→ **The task**
Using the records below, output the stretch that opens with the line containing "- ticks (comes" and closes with the line containing "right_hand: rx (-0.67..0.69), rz", exactly and including both lines, with nothing more.

Collected data
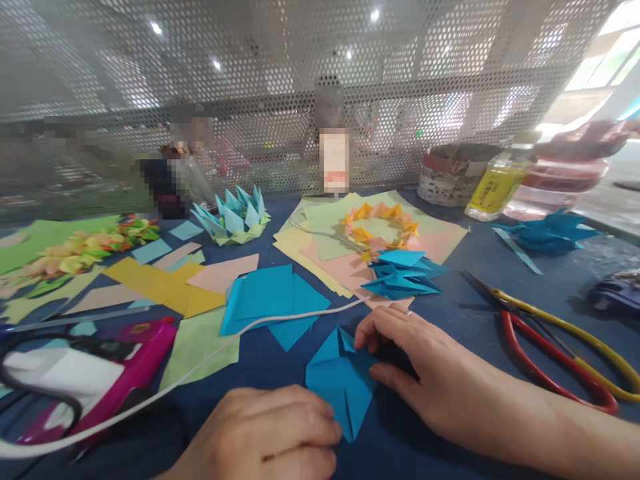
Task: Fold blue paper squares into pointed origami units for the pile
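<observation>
A folded blue paper piece [340,383] lies on the dark blue table [450,313] near the front edge. My left hand [270,433] has its fingers curled and presses the paper's lower left edge. My right hand [425,373] rests on the paper's right side, fingertips pinching its upper corner. A stack of finished blue folded pieces [403,275] sits just beyond my right hand. Flat blue sheets [273,300] lie to the left of it.
Red and yellow scissors [560,350] lie at right. A pink glue gun [95,377] with a white cord [280,321] sits at left. Coloured papers, an orange paper ring [381,223], a blue-green paper flower [235,217], a yellow-labelled bottle [497,187] and a mesh screen stand behind.
</observation>
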`<action>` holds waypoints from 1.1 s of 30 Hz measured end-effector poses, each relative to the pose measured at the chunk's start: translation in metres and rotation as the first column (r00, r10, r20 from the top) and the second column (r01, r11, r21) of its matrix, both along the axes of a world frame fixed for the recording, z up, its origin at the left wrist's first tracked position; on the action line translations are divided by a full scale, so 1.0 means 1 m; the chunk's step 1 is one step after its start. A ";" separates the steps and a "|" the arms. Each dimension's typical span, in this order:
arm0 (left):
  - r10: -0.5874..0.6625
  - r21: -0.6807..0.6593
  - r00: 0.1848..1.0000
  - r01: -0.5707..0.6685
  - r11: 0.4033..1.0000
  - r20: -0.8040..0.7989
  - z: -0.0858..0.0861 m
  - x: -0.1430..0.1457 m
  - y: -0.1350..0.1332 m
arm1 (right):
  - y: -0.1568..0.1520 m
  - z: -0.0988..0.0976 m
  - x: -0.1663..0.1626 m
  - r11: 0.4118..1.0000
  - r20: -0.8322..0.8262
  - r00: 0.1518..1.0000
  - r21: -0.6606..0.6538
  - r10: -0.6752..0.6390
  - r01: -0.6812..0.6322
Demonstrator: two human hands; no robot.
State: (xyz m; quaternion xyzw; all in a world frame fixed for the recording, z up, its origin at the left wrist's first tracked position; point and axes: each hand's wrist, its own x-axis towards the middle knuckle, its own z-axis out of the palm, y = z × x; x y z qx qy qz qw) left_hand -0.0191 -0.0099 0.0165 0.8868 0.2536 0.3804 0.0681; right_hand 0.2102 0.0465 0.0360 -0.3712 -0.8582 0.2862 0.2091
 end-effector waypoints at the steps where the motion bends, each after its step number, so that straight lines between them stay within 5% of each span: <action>1: -0.005 0.008 0.999 0.005 1.000 0.038 0.002 -0.001 0.002 | -0.001 0.001 0.000 1.000 -0.003 1.000 0.002 -0.002 0.002; 12: 0.336 -0.151 0.942 -0.329 0.932 0.022 0.012 -0.008 0.008 | -0.002 0.009 -0.003 0.997 -0.054 0.996 0.016 -0.068 0.069; 33: 0.311 -0.215 0.949 -0.313 0.925 -0.044 0.011 0.001 0.014 | -0.009 0.009 -0.002 0.990 -0.034 0.999 0.141 -0.023 0.027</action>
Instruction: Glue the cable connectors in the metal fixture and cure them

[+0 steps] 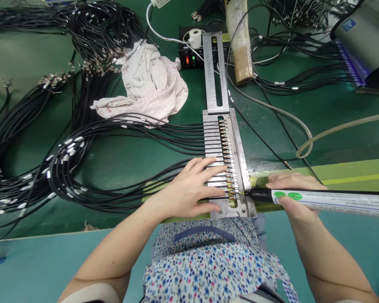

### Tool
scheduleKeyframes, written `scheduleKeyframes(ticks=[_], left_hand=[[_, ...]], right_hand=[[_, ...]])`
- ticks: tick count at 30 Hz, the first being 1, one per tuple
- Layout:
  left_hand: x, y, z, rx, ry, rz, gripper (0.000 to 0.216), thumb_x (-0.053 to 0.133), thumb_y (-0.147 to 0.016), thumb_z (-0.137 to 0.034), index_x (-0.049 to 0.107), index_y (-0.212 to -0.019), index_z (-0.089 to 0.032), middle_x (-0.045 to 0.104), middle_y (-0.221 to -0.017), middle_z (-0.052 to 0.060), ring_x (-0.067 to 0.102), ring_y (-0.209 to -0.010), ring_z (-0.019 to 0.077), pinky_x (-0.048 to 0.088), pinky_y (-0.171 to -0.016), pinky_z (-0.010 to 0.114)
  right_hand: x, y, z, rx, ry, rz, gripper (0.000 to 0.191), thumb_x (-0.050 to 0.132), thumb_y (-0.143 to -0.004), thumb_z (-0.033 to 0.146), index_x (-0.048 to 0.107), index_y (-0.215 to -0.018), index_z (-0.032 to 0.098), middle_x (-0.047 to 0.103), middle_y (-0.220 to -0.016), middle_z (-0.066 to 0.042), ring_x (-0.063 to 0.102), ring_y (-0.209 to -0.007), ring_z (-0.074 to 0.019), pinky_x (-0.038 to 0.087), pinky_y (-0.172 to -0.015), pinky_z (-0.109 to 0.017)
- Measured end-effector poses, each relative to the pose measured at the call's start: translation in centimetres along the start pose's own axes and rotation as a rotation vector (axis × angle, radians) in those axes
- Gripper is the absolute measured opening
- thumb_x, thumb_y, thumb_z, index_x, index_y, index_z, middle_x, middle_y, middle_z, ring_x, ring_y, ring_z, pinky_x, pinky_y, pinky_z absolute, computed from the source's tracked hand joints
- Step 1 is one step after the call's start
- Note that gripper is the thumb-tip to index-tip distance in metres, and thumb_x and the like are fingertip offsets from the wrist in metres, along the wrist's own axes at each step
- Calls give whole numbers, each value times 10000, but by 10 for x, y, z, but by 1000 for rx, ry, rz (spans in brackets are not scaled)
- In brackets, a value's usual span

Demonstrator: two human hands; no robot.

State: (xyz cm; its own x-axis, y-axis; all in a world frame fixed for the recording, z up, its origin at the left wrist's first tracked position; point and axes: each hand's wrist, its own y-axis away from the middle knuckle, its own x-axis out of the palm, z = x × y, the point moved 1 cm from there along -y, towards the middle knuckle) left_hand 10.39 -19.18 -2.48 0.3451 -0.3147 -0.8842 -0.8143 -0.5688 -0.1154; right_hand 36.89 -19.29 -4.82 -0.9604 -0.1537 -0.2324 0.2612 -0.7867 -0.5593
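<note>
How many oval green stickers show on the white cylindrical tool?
2. One oval green sticker sits nearer the black nose; the second sticker is beside it, on the white cylindrical tool in the right hand. Others may be hidden.

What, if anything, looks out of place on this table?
The crumpled cloth, with pinkish patches, looks a little odd: it lies heaped on the green table against black cables, while those in the metal holder sit in a tidy row. No obvious spill shows.
</note>
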Motion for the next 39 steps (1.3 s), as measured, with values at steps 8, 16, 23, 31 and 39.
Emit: scheduleKeyframes(ticks=[8,16,23,31,39], left_hand=[[-1,0,0,1,1,3,335,524,-845,-494,656,-1055,-269,393,-1401,98,225,-1328,348,233,-1024,550],[-1,1,0,-6,-5,9,344,511,-849,-505,656,-1059,-274,388,-1405,92,222,-1332,341,227,-1030,539],[0,1,0,3,4,2,342,522,-845,-497,655,-1061,-268,394,-1399,98,231,-1325,343,233,-1026,543],[-1,0,1,1,2,6,335,532,-839,-495,659,-1052,-269,391,-1403,97,234,-1322,349,236,-1021,557],[-2,0,-1,40,-27,30,320,526,-844,-482,665,-1037,-268,404,-1398,98,221,-1330,356,226,-1021,568]], right_hand=[[2,-2,3,-14,40,-16,257,620,-677,232,722,-913,243,649,-644,1,580,-505,-163,489,-472,-307],[2,-5,3,-43,20,1,281,601,-684,227,716,-940,253,611,-575,9,541,-450,-160,472,-436,-309],[2,-5,5,-5,23,-4,251,612,-676,252,722,-903,246,626,-578,2,555,-448,-171,479,-439,-319],[-3,6,-5,5,-54,-136,307,586,-665,227,731,-936,231,665,-684,-37,606,-568,-207,493,-501,-360],[3,-2,0,-32,-153,36,282,583,-640,201,717,-886,164,518,-497,-5,419,-376,-126,333,-366,-283]])
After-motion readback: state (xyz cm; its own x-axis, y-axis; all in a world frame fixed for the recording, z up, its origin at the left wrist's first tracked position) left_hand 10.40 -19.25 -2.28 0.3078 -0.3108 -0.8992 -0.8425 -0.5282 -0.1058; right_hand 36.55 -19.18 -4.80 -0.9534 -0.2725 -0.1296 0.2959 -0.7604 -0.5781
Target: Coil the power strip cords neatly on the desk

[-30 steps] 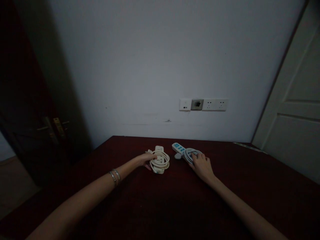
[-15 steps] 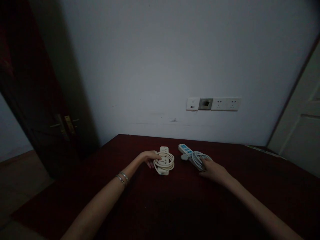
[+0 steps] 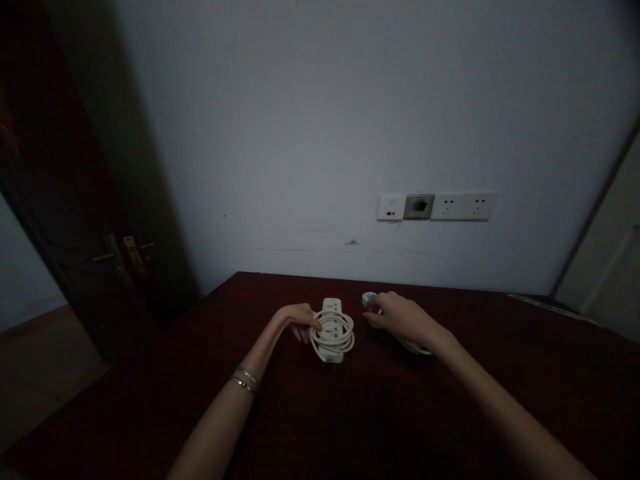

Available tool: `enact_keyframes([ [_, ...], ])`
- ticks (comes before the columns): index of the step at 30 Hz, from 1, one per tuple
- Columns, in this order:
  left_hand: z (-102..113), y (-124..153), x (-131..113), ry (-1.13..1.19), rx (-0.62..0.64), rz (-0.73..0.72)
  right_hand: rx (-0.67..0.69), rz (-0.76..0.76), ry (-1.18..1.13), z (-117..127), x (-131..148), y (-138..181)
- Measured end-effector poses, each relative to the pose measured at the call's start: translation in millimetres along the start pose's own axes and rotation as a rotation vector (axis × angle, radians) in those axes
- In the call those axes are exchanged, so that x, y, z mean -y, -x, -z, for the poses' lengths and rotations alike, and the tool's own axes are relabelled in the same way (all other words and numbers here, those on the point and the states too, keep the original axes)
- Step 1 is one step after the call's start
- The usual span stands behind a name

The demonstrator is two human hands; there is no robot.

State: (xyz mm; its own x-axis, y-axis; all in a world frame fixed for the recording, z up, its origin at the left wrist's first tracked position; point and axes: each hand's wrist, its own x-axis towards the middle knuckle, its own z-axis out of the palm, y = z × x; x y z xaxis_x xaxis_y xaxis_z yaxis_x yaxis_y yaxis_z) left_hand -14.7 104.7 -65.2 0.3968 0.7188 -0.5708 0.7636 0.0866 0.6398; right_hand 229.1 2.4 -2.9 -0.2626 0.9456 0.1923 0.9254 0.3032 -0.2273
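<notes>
Since the earlier frames our right hand has slid forward and leftward along the blue-faced power strip, so that it now covers nearly all of it; only the strip's far tip shows past the knuckles, and a bit of its pale cable peeks out under the wrist. Our left hand has stayed at the left flank of the cream power strip.

The cream strip lies on the dark red table with its long axis running away from us toward the wall, its cord coiled in loops around the body. It sits directly to the right of our left fingers, touching them, so the left hand is plainly the nearer one; the right hand is just beside it across a narrow strip of bare table.

Our left fingers are curled loosely, tips pressed against the coil's edge, resting there and not clamped around it. Our right fingers arch downward over the blue strip, half bent; whether they actually pinch it or its plug we cannot tell in this dim light.
</notes>
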Motion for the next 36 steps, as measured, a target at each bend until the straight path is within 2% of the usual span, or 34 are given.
enact_keyframes([
  [6,-1.3,-5.3,4.0,0.005,-0.027,-0.031,-0.058,0.003,-0.211,-46.4,-0.4,-34.0],
  [12,0.6,1.4,-3.0,0.008,-0.112,-0.095,-0.037,-0.04,-0.452,-82.2,-9.0,-42.9],
  [17,0.3,7.2,-10.1,0.036,-0.212,-0.331,-0.042,-0.106,-0.56,-94.2,-14.8,-47.0],
  [21,0.9,4.8,-10.1,0.092,-0.224,-0.464,-0.008,-0.036,-0.729,-88.5,-15.5,-46.2],
  [27,1.1,2.6,-6.6,0.191,-0.166,-0.448,-0.157,0.021,-0.531,-66.9,-2.4,-37.3],
  [31,-4.9,2.2,-8.1,0.313,-0.139,-0.465,-0.241,0.034,-0.436,-67.8,-4.3,-37.4],
  [34,-13.8,-1.0,-12.0,0.431,-0.162,-0.474,-0.298,0.033,-0.328,-68.9,-6.9,-36.4],
  [36,-19.9,-4.1,-15.2,0.483,-0.207,-0.461,-0.385,0.042,-0.205,-65.6,-4.1,-33.0],
])
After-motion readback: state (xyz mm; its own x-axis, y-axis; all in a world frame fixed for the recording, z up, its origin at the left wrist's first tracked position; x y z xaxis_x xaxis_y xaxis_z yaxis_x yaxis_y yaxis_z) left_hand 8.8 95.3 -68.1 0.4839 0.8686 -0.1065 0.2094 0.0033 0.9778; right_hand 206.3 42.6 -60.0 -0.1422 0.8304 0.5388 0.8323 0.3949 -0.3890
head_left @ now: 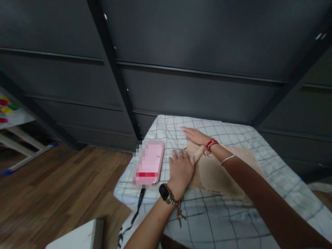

→ **Written solution**
- ticks (comes before the columns): index of the step at 30 Hz, from 1, one per tuple
- Columns, in this order:
  left_hand: z (-102..113), y (-124..153), x (-131..113), ry (-1.13..1.19), rx (-0.62..0.64), rz (-0.73..0.72)
  right_hand: rx (-0.67..0.69), rz (-0.76..0.76), ry (-1.18..1.13), z (-117..127), x (-131..148), y (-138..181)

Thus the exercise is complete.